▶ [TASK STATEMENT]: Give the records once more, exactly as they stand.

▶ [DATASET CONTENT]:

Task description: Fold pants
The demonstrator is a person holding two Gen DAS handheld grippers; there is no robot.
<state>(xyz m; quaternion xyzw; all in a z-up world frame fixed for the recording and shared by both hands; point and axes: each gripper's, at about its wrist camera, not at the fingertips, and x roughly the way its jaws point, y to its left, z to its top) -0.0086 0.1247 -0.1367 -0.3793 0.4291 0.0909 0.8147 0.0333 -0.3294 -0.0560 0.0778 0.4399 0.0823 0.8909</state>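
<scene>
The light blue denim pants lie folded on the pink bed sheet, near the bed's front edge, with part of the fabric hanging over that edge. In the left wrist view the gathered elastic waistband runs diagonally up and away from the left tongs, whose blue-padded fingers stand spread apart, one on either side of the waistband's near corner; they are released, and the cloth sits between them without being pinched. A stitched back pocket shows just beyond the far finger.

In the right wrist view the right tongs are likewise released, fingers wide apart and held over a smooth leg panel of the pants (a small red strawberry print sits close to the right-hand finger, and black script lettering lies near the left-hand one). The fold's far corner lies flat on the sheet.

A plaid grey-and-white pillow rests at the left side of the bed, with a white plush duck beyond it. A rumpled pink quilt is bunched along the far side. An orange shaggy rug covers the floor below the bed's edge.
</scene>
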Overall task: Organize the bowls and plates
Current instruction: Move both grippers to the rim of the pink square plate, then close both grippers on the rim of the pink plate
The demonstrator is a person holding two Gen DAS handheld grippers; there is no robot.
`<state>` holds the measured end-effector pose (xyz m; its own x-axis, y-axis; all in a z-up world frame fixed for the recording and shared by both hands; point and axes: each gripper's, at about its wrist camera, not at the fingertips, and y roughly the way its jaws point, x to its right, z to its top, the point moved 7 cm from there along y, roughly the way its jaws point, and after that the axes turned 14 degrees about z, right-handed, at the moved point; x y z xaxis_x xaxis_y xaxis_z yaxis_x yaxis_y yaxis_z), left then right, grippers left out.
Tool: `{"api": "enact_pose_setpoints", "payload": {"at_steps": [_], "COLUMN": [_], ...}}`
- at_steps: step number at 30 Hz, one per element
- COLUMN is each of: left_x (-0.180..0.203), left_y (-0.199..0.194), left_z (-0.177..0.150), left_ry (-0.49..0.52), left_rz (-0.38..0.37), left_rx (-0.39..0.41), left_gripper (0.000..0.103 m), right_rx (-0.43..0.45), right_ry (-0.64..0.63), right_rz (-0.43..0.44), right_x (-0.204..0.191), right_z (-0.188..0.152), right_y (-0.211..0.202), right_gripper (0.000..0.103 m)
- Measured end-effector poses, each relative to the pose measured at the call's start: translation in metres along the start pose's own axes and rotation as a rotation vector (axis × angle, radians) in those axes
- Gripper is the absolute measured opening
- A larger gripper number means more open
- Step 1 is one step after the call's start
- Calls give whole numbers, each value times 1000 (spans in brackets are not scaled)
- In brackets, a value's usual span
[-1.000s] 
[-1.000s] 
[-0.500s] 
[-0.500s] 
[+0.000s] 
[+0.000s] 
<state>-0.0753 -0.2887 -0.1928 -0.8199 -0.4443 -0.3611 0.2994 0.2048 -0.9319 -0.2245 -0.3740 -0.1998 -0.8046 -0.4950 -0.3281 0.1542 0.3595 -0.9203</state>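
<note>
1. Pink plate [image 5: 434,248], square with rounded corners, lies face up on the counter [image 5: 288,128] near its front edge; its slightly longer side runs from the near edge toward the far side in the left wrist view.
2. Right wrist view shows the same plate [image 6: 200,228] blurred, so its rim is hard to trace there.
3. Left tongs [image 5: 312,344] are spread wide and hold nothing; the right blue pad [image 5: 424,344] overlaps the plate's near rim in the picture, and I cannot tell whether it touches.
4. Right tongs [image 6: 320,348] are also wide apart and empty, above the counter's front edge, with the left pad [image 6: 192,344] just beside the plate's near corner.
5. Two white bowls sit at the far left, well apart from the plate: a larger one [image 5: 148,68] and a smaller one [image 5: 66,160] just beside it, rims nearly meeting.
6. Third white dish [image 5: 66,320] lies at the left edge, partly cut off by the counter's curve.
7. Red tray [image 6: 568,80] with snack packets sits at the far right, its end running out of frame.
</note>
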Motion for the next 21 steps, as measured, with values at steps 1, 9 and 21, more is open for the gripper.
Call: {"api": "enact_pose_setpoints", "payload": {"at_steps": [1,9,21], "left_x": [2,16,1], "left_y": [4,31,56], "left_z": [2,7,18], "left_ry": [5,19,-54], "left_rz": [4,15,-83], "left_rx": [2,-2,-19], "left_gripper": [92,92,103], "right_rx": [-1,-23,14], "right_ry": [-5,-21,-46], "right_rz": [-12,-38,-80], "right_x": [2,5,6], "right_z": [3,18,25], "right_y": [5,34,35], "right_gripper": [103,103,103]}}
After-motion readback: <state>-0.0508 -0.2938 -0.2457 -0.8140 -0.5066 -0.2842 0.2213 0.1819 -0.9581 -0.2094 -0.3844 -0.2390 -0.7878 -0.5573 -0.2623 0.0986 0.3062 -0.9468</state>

▶ [ANSWER BOX]:
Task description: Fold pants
The demonstrator is a person holding two Gen DAS handheld grippers; there is no robot.
<state>(xyz m; quaternion xyzw; all in a z-up world frame fixed for the recording and shared by both hands; point and axes: each gripper's, at about its wrist camera, not at the fingertips, and x roughly the way its jaws point, y to its left, z to its top) -0.0086 0.1247 -0.1367 -0.3793 0.4291 0.0909 0.8147 0.0333 -0.3294 -0.0560 0.0778 0.4399 0.0823 0.8909</state>
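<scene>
The light blue denim pants lie folded on the pink bed sheet, near the bed's front edge, with part of the fabric hanging over that edge. In the left wrist view the gathered elastic waistband runs diagonally up and away from the left tongs, whose blue-padded fingers stand spread apart, one on either side of the waistband's near corner; they are released, and the cloth sits between them without being pinched. A stitched back pocket shows just beyond the far finger.

In the right wrist view the right tongs are likewise released, fingers wide apart and held over a smooth leg panel of the pants (a small red strawberry print sits close to the right-hand finger, and black script lettering lies near the left-hand one). The fold's far corner lies flat on the sheet.

A plaid grey-and-white pillow rests at the left side of the bed, with a white plush duck beyond it. A rumpled pink quilt is bunched along the far side. An orange shaggy rug covers the floor below the bed's edge.
</scene>
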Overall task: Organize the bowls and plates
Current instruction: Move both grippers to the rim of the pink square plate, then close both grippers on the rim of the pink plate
The demonstrator is a person holding two Gen DAS handheld grippers; there is no robot.
`<state>` holds the measured end-effector pose (xyz m; its own x-axis, y-axis; all in a z-up world frame fixed for the recording and shared by both hands; point and axes: each gripper's, at about its wrist camera, not at the fingertips, and y roughly the way its jaws point, x to its right, z to its top, the point moved 7 cm from there along y, roughly the way its jaws point, and after that the axes turned 14 degrees about z, right-handed, at the moved point; x y z xaxis_x xaxis_y xaxis_z yaxis_x yaxis_y yaxis_z), left then right, grippers left out.
Tool: `{"api": "enact_pose_setpoints", "payload": {"at_steps": [_], "COLUMN": [_], ...}}`
- at_steps: step number at 30 Hz, one per element
- COLUMN is each of: left_x (-0.180..0.203), left_y (-0.199..0.194), left_z (-0.177..0.150), left_ry (-0.49..0.52), left_rz (-0.38..0.37), left_rx (-0.39..0.41), left_gripper (0.000..0.103 m), right_rx (-0.43..0.45), right_ry (-0.64..0.63), right_rz (-0.43..0.44), right_x (-0.204..0.191), right_z (-0.188..0.152), right_y (-0.211..0.202), right_gripper (0.000..0.103 m)
- Measured end-effector poses, each relative to the pose measured at the call's start: translation in metres along the start pose's own axes and rotation as a rotation vector (axis × angle, radians) in those axes
- Gripper is the absolute measured opening
- A larger gripper number means more open
- Step 1 is one step after the call's start
- Calls give whole numbers, each value times 1000 (spans in brackets are not scaled)
- In brackets, a value's usual span
[-1.000s] 
[-1.000s] 
[-0.500s] 
[-0.500s] 
[+0.000s] 
[+0.000s] 
<state>-0.0753 -0.2887 -0.1928 -0.8199 -0.4443 -0.3611 0.2994 0.2048 -0.9319 -0.2245 -0.3740 -0.1998 -0.8046 -0.4950 -0.3281 0.1542 0.3595 -0.9203</state>
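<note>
1. Pink plate [image 5: 434,248], square with rounded corners, lies face up on the counter [image 5: 288,128] near its front edge; its slightly longer side runs from the near edge toward the far side in the left wrist view.
2. Right wrist view shows the same plate [image 6: 200,228] blurred, so its rim is hard to trace there.
3. Left tongs [image 5: 312,344] are spread wide and hold nothing; the right blue pad [image 5: 424,344] overlaps the plate's near rim in the picture, and I cannot tell whether it touches.
4. Right tongs [image 6: 320,348] are also wide apart and empty, above the counter's front edge, with the left pad [image 6: 192,344] just beside the plate's near corner.
5. Two white bowls sit at the far left, well apart from the plate: a larger one [image 5: 148,68] and a smaller one [image 5: 66,160] just beside it, rims nearly meeting.
6. Third white dish [image 5: 66,320] lies at the left edge, partly cut off by the counter's curve.
7. Red tray [image 6: 568,80] with snack packets sits at the far right, its end running out of frame.
</note>
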Motion for the next 21 steps, as measured, with values at steps 1, 9 and 21, more is open for the gripper.
Call: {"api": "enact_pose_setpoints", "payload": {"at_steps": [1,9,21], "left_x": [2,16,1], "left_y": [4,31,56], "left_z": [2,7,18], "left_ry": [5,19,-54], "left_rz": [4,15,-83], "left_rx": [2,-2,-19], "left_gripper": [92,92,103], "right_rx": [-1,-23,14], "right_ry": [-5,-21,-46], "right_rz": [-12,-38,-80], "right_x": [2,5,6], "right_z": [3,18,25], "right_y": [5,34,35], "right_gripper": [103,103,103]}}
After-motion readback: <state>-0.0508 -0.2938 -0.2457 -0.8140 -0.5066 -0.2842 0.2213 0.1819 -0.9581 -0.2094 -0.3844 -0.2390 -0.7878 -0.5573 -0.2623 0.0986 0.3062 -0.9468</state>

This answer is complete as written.